(What you are asked to do) Across the data below, how many lines have the word "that" in them? Give the number and nothing else.

+===+

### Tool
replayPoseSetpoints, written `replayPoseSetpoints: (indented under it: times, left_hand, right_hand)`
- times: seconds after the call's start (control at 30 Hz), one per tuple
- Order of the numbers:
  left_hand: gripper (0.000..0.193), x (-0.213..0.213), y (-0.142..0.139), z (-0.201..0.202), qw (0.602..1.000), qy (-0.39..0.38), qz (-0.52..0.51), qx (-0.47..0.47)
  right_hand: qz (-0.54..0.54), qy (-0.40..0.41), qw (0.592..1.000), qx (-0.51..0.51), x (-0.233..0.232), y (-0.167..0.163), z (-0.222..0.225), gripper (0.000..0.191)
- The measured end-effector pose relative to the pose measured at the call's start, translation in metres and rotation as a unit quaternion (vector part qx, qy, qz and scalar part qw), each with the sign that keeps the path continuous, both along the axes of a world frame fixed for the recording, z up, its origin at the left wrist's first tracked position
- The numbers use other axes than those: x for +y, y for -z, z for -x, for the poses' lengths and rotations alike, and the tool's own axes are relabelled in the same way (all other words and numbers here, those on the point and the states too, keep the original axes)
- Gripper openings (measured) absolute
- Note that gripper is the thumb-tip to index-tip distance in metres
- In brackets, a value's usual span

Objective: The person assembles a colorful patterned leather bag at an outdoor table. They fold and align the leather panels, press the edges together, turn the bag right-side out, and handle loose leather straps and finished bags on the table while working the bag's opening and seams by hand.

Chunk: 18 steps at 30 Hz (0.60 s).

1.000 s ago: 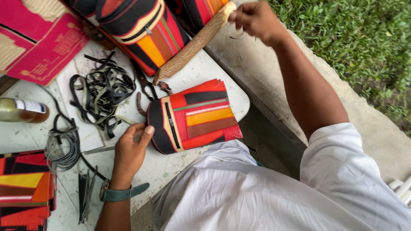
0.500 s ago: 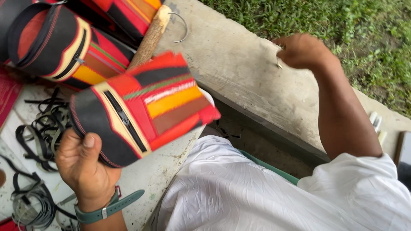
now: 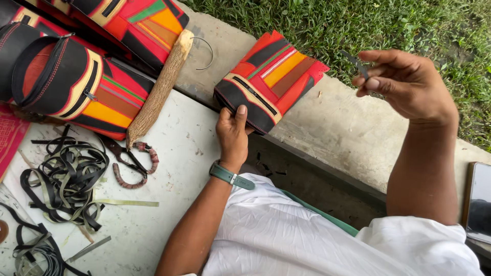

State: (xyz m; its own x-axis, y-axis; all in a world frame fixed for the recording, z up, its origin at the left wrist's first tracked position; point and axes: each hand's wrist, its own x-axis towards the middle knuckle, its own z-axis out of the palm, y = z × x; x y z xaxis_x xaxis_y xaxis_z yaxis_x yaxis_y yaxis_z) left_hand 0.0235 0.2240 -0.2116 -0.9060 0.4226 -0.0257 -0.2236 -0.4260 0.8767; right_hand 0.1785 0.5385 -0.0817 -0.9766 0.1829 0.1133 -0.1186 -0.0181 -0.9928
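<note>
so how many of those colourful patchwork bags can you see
3, maybe more cut off at the top-left edge: one bag held by the left hand on the concrete ledge, one round bag on the table, one behind it.

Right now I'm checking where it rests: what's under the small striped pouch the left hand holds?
Beneath the pouch is the bare concrete ledge. The left hand grips its near edge; its fingers underneath, and anything else below it, are hidden.

Counted: 4 patchwork bags, incl. 1 small pouch [image 3: 271, 79] in hand, 1 round bag [image 3: 66, 82], 2 more at top left; 1 wooden stick [image 3: 161, 89]; 1 pr scissors [image 3: 130, 161]; 2 hands; 1 wristwatch [image 3: 230, 175]; 1 phone [image 3: 480, 202].
</note>
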Motion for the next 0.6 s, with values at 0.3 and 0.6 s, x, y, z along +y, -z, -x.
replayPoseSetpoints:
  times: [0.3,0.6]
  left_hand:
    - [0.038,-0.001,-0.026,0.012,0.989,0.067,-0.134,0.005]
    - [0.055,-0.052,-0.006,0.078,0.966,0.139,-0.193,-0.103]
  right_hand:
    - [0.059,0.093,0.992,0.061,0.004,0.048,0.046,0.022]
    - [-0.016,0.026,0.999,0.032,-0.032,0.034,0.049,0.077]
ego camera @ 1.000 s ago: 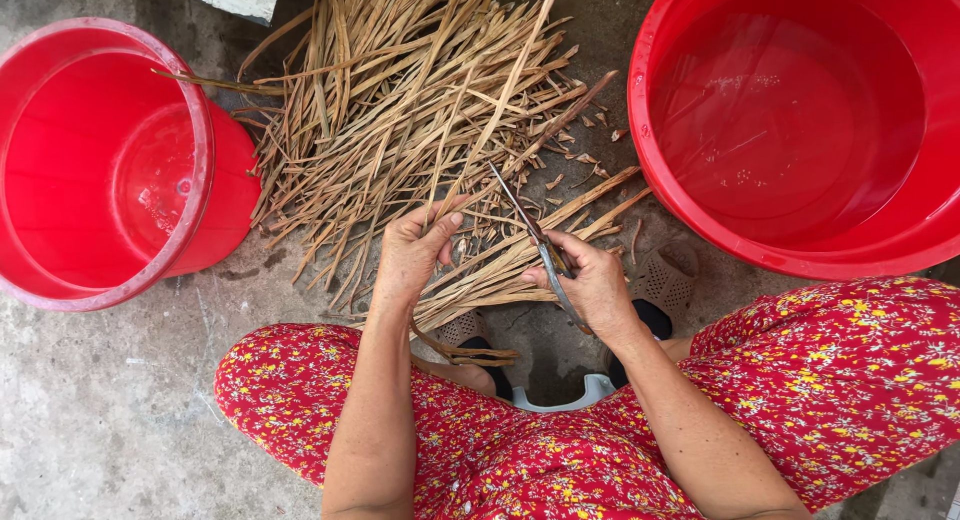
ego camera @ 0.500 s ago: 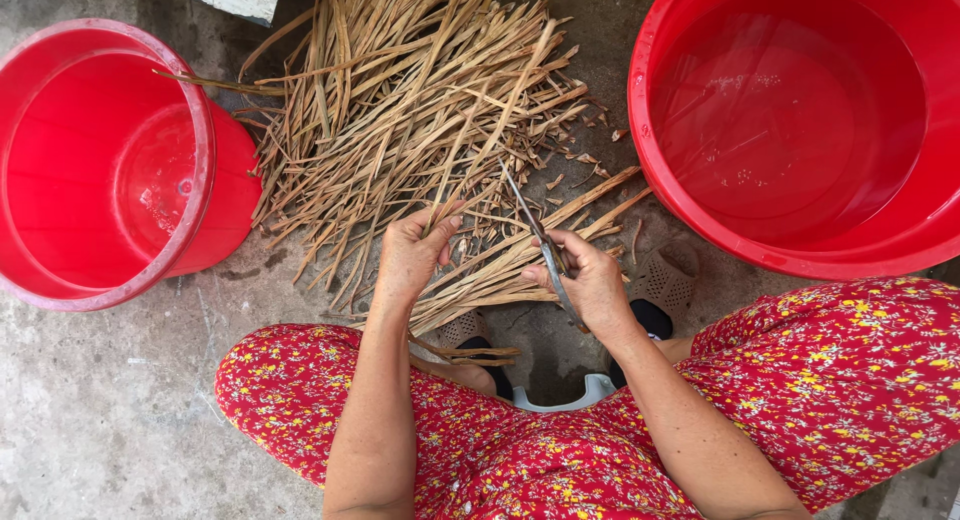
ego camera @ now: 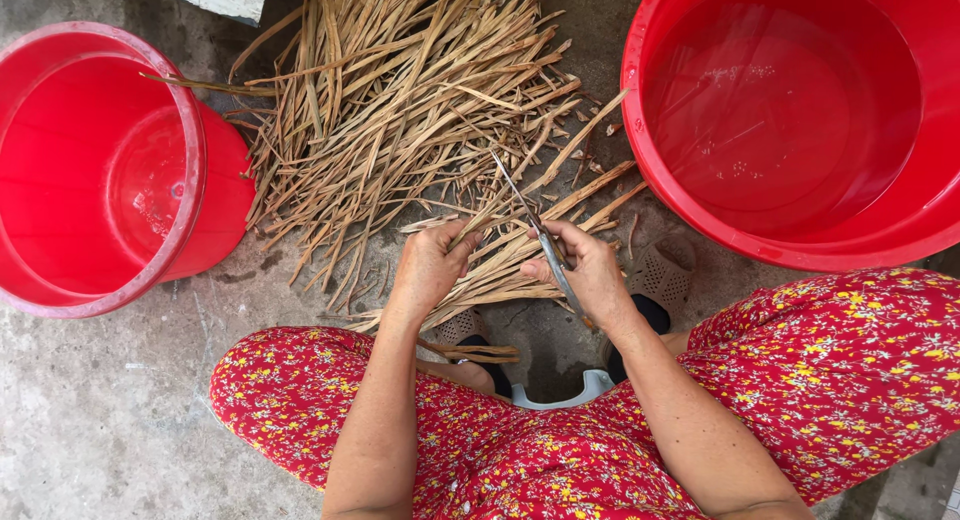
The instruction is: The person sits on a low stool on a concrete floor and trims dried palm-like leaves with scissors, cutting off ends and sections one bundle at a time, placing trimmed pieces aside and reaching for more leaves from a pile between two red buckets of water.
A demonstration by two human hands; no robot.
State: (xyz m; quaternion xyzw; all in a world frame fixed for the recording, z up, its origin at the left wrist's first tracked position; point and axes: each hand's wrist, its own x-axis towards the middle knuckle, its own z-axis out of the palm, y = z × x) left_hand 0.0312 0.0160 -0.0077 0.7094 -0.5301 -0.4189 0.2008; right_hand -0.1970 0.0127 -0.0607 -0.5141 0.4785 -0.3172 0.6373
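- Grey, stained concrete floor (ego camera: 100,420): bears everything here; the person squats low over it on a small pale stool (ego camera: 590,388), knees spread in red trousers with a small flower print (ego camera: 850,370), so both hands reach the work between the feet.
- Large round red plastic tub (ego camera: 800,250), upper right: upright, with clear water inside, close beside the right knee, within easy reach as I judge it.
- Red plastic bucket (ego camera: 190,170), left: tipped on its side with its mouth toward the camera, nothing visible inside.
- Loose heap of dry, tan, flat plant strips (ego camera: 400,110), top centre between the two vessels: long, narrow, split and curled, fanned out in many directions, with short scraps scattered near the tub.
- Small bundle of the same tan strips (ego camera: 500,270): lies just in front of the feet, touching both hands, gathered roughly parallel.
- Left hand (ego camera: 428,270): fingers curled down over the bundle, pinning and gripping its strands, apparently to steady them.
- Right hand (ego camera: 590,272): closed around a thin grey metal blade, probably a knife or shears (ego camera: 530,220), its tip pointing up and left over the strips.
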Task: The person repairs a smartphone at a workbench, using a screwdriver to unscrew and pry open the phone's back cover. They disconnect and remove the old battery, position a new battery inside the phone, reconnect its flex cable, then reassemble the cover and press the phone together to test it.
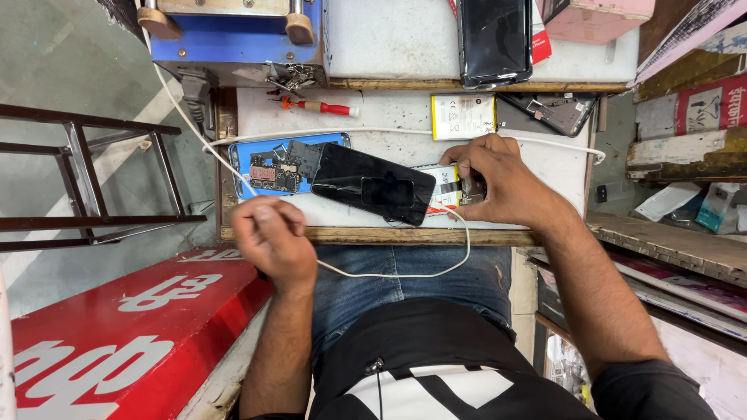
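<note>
My left hand [274, 237] is closed on a white cable [405, 274] at the bench's front edge; the cable loops over my lap and runs up toward my right hand. My right hand [502, 180] rests on the bench, fingers pinching the end of an opened phone body with a battery [445, 187] showing. A loose black phone screen [372, 183] lies tilted between my hands. It overlaps a blue-framed opened phone [264, 166] with its circuit board exposed.
A red-handled screwdriver [323, 107] and a spare white battery [463, 117] lie farther back. Another black phone [494, 39] and a phone frame [554, 110] sit beyond. A blue machine [233, 39] stands back left. A red sign board [117, 327] lies lower left.
</note>
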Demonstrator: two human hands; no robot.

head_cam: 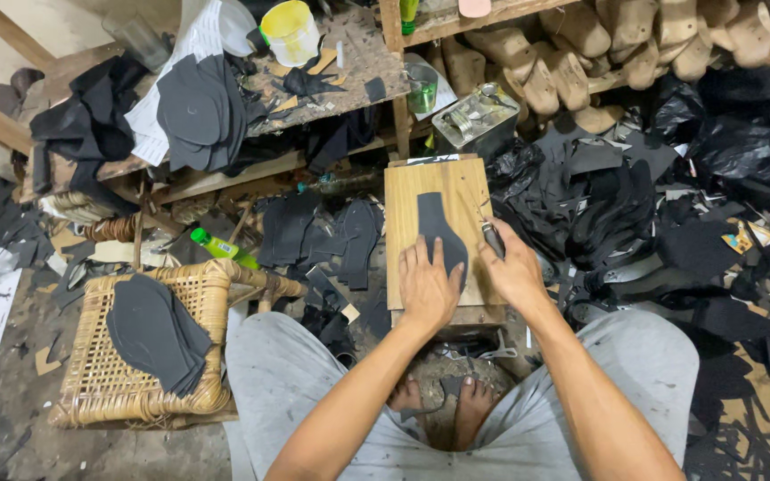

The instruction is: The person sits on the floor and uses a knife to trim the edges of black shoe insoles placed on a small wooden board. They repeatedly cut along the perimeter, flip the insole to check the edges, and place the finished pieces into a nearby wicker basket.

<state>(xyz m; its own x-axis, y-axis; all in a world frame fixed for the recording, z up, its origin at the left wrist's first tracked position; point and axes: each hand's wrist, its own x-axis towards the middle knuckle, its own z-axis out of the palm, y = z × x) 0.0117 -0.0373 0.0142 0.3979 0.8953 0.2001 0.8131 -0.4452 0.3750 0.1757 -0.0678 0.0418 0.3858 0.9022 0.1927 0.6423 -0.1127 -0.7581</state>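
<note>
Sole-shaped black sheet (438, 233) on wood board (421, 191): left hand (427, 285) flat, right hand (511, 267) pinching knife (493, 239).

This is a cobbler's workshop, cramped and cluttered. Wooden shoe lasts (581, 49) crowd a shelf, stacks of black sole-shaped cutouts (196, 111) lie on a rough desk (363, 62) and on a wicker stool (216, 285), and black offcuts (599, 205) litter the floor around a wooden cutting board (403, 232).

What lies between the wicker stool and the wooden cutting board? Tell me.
In the head view, between the wicker stool and the wooden cutting board lie a green plastic bottle and a heap of black cut pieces on the floor.
</note>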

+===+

(Response box) 2